Ibn Hazm considered the story to be fabricated, saying: "The hadith which includes the phrase, 'Indeed, they are the lofty Gharaniq, and their intercession is hoped for,' is an absolute lie. It is neither valid in terms of transmission nor worthy of being engaged with, as fabricating lies is within anyone's capacity."

According to Ibn Taymiyyah, there are two opinions in regard to this. It was transmitted that the early Islamic scholars (Salaf) believed the story, while later scholars (Khalaf) say that the transmission of the account is not established as reliable.

Ibn Kathir rejected the narration, saying: "The core of the story is from the authentic narration, but the Gharaniq story is disconnected and its chain of transmission is not authentic." This was a reference to the narration recorded by scholars such as Al-Bukhari and Al-Muslim who mentioned the recitation of the current verses of Chapter 53 and the prostration of the Muslims and the disbelievers upon their recitation, but not the intervention of Satan.

The earliest biography of Muhammad, Ibn Ishaq's (761–767) is lost but his collection of traditions survives mainly in two sources: Ibn Hisham (833) and al-Tabari (915).
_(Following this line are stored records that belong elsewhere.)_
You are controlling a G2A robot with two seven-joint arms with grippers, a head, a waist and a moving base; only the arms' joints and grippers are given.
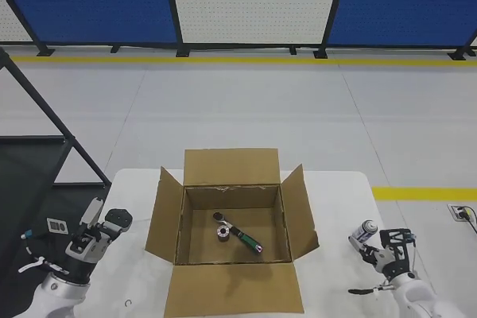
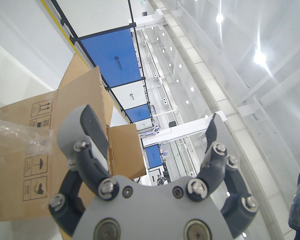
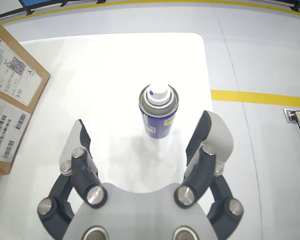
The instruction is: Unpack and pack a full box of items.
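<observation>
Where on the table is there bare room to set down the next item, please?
The widest bare patch is the table's far right corner, between the right flap and the can. The strip between the left flap and the left gripper is narrower. The near edge is crowded by the front flap.

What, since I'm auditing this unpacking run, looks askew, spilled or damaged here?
Nothing stands out. The spray can stands upright on the table with no puddle around it; the cardboard box sits with its flaps open, and a ratchet lies flat inside.
</observation>
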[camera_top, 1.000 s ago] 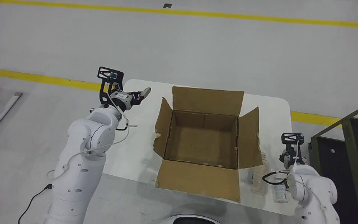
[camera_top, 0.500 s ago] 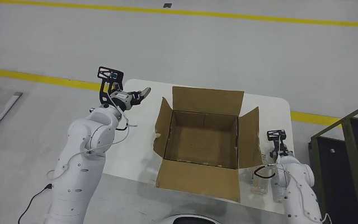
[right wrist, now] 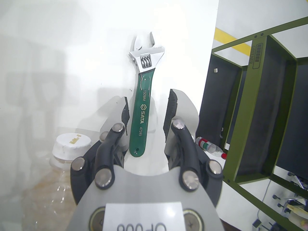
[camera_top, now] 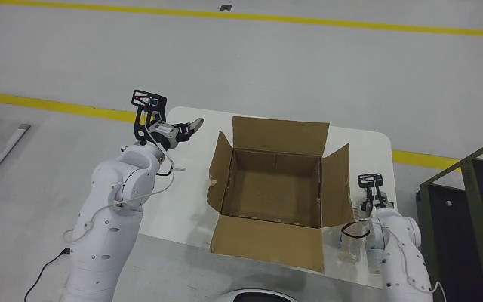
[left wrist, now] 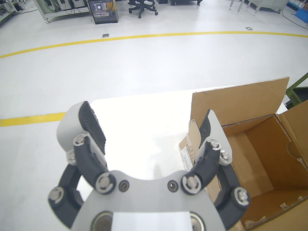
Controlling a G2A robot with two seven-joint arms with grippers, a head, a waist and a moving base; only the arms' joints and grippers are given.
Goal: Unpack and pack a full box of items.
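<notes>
Right pincer (right wrist: 148, 109) spread wide, wrench (right wrist: 145, 78) handle lined up in the gap, long axis running straight ahead!

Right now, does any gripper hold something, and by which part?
Nothing is held. The left gripper is open and empty. The right gripper is open around the green handle of the wrench, not clamped.

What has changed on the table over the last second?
The right claw swung sideways toward the cardboard box and now hangs open over the green-handled wrench, whose handle shows between its fingers. Nothing was taken hold of or let go. The left claw stayed open beside the box, and the box itself did not move.
</notes>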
The story appears in al-Tabari, who includes Ibn Ishaq in the chain of transmission, but not in Ibn Hisham, where much that previous generations had recorded of the Prophet, he commented sternly, was either bogus, irrelevant, or sacrilegious. Ibn Sa'd and al-Waqidi, two other early biographers of Muhammad relate the story.

The doctrine of 'isma has been most forcefully and consistently upheld by the Shi'a, for whom it is a central tenet. It therefore appears that no Shi'ite of any school has ever accepted the Satanic Verses incident. Those Sunni scholars who did accept the incident had a slightly, but very significantly, different understanding of 'isma.

Paul Arno Eichler (1928) describes Muslims as believing that Satan's interference in divine revelation as a test sent by God. He explains this interpretation of Muslims by the fact that in Islamic thought, Satan himself is not the tempter, but merely the instrument through which God tests his subjects.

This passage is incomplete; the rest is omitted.